--- Work order ---
The answer required is how many lines of the following entries contain the word "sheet", with no other words.

--- Input data ---
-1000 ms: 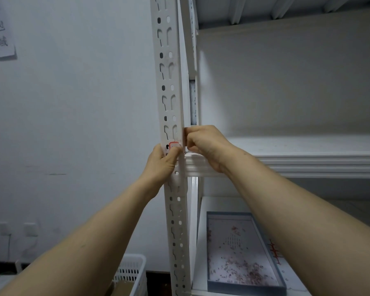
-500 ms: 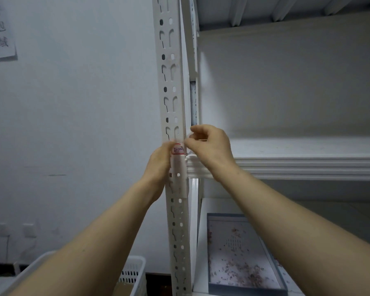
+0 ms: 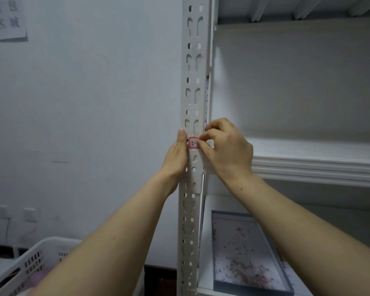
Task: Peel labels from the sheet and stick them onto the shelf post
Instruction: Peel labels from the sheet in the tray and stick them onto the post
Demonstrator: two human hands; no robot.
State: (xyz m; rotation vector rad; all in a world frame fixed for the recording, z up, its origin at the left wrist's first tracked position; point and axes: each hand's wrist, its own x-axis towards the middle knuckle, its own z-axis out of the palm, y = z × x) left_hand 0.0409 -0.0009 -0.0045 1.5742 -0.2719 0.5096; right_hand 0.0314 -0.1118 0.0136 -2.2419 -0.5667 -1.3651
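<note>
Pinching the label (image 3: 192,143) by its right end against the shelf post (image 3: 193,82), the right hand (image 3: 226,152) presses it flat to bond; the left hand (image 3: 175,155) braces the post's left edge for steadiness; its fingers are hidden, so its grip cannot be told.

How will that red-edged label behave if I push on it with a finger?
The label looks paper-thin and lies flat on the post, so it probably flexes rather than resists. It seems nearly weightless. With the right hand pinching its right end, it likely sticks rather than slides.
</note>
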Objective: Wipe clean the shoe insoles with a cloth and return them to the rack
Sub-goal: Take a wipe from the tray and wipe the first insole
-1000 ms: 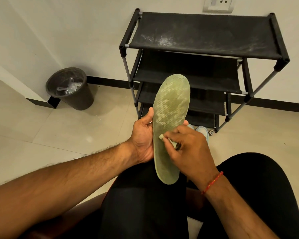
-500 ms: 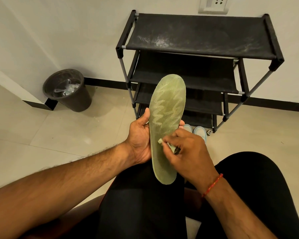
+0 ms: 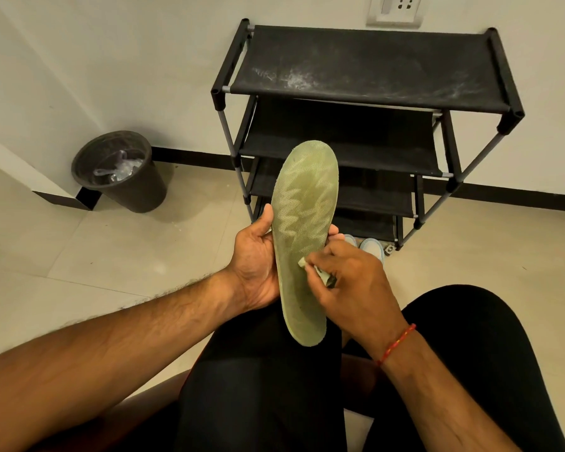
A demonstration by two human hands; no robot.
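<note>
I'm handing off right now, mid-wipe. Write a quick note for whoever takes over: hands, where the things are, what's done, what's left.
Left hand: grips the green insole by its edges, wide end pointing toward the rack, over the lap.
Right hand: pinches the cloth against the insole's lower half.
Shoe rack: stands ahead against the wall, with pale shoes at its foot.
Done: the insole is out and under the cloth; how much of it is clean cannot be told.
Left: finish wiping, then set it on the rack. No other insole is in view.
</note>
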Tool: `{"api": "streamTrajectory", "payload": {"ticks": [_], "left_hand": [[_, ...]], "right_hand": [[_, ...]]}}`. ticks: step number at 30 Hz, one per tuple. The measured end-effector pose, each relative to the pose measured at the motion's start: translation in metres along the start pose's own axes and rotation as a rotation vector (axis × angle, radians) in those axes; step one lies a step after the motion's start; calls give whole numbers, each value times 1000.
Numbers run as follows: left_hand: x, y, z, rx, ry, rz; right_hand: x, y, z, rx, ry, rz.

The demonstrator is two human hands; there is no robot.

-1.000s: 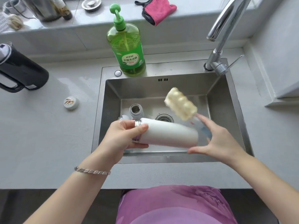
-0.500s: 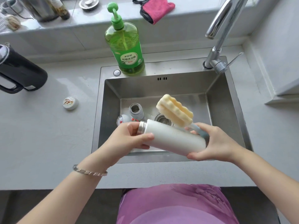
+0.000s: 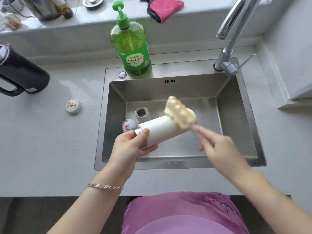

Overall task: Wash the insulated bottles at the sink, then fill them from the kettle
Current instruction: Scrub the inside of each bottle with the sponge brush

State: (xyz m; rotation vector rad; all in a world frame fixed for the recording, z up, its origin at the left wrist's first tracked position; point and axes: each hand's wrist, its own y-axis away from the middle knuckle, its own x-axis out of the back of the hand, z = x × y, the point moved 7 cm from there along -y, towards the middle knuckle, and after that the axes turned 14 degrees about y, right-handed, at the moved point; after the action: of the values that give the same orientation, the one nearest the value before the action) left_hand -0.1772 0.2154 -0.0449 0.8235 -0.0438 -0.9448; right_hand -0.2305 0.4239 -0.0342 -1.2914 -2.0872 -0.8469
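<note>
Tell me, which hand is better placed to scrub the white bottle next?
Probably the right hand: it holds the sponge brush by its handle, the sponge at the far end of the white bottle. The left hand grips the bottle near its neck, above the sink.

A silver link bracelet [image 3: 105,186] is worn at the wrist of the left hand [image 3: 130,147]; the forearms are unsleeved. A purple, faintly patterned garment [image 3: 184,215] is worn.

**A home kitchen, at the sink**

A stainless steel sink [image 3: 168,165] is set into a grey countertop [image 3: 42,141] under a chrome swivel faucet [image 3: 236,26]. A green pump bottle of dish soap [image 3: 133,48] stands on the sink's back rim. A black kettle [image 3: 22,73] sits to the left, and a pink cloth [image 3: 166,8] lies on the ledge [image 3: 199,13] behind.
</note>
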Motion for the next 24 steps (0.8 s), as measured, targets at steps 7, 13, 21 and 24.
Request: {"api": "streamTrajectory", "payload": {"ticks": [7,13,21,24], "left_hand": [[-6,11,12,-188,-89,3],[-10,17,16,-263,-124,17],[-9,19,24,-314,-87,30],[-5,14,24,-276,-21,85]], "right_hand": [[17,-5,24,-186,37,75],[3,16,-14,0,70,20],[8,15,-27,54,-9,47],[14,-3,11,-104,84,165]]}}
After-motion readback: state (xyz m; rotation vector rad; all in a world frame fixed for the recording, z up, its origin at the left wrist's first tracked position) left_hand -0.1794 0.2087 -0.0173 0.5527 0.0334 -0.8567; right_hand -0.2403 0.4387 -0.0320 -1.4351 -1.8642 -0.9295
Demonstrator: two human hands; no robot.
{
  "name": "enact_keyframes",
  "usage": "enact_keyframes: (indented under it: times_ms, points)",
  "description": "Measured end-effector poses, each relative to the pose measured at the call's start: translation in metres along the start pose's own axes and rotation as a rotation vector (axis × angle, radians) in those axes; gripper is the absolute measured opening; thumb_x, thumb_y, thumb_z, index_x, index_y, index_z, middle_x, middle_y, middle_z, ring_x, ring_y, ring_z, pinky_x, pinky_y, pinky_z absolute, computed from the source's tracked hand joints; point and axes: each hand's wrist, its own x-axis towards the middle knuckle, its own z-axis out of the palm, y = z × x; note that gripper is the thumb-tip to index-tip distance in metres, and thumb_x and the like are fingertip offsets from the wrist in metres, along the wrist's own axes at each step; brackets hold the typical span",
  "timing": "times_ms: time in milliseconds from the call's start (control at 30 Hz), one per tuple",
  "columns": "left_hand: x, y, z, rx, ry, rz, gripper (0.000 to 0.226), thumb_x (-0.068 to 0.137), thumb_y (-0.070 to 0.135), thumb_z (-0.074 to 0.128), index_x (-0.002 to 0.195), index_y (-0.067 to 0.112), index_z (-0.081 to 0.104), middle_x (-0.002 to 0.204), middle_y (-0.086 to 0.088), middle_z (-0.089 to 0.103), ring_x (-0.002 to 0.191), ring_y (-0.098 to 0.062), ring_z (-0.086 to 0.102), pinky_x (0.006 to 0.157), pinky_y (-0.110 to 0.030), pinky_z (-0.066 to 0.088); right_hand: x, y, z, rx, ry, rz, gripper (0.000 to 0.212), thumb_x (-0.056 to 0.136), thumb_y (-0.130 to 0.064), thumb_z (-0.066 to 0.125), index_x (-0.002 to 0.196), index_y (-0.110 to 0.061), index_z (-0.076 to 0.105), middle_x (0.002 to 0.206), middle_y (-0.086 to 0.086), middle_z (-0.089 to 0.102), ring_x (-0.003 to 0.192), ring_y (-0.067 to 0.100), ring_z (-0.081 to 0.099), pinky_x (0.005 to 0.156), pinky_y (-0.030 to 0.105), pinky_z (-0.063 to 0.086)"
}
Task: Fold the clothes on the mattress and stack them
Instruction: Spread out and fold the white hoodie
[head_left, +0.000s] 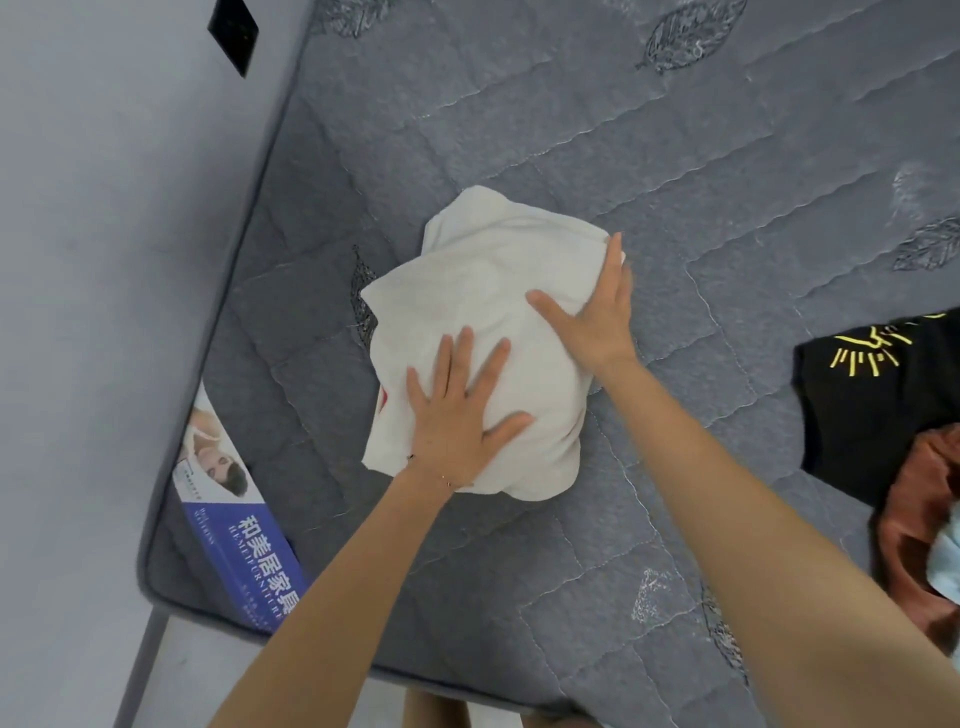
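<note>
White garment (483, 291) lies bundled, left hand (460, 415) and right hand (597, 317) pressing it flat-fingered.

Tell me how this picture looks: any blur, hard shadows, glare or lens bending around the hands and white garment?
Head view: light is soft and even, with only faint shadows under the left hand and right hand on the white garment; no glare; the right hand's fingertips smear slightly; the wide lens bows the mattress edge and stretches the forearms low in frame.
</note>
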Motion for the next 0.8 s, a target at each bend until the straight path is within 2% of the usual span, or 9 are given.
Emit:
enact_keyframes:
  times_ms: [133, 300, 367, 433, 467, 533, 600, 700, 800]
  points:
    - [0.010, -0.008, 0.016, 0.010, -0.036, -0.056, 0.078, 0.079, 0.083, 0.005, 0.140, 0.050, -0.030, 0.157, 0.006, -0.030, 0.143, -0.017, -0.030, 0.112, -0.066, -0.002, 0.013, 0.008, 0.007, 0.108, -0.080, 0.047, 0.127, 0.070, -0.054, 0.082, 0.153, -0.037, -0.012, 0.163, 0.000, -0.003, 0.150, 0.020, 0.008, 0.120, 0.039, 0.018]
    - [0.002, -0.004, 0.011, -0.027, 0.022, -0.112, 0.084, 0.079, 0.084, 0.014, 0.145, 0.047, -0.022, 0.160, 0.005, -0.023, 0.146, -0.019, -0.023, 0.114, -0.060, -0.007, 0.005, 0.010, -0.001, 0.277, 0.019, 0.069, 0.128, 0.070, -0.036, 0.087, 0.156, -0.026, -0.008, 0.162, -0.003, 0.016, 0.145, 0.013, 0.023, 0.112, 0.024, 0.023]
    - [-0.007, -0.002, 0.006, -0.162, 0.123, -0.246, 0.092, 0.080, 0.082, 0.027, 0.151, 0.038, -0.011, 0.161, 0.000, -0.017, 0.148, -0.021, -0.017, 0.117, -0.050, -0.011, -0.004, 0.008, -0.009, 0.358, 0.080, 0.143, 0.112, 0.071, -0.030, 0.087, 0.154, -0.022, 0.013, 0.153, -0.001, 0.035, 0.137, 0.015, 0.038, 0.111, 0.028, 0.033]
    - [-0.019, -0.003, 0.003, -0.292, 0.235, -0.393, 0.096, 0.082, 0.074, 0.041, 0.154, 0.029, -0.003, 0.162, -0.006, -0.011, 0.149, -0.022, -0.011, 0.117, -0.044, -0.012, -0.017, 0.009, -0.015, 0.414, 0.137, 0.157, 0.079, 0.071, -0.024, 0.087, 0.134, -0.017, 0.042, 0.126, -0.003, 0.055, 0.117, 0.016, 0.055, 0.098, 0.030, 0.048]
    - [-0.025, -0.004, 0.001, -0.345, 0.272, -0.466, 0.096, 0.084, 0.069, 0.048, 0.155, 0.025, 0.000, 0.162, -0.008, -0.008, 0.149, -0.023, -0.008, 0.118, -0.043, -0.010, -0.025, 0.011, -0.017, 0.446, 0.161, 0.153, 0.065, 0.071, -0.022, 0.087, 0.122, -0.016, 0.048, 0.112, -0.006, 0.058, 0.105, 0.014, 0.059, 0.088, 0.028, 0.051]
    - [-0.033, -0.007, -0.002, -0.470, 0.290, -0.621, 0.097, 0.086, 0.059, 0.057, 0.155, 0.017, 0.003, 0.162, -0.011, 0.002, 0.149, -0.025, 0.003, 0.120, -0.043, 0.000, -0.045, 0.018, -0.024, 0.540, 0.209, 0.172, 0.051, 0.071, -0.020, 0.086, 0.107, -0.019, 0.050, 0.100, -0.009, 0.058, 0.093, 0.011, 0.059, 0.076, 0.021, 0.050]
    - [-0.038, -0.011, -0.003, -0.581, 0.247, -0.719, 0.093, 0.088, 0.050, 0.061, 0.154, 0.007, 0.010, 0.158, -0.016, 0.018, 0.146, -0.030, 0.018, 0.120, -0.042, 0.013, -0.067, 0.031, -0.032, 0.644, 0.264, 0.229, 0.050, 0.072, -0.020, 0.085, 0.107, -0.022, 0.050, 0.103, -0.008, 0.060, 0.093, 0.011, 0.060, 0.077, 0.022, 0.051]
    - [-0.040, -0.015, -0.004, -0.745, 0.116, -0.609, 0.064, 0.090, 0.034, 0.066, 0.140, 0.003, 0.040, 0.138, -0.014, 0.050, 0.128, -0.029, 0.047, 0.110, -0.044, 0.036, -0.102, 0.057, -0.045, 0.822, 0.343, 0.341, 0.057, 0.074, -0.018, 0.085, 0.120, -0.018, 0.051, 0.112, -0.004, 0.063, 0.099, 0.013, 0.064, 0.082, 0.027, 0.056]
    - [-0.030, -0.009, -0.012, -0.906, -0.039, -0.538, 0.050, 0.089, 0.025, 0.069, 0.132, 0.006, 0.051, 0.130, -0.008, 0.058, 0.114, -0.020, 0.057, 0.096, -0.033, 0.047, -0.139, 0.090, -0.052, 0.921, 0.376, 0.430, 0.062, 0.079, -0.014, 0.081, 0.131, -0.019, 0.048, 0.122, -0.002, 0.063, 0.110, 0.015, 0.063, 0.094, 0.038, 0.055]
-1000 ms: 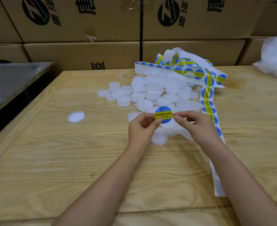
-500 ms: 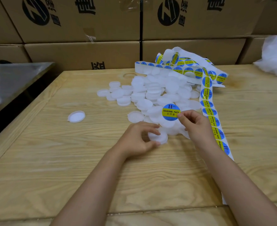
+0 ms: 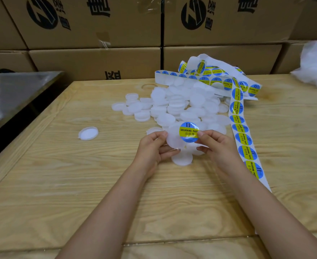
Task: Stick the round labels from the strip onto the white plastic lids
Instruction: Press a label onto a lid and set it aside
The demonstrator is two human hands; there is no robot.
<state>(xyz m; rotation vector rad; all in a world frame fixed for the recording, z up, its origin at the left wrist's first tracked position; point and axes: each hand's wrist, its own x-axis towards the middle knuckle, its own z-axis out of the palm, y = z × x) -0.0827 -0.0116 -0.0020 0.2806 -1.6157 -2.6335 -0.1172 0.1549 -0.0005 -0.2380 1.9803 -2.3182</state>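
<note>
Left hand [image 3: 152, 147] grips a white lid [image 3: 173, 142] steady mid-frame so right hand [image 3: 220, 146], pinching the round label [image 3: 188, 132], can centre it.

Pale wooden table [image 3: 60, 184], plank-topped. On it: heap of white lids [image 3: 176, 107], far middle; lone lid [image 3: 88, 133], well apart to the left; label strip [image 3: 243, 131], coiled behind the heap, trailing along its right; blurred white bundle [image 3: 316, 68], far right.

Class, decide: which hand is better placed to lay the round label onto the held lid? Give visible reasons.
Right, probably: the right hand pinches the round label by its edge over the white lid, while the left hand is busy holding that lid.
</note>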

--- Exercise result ---
2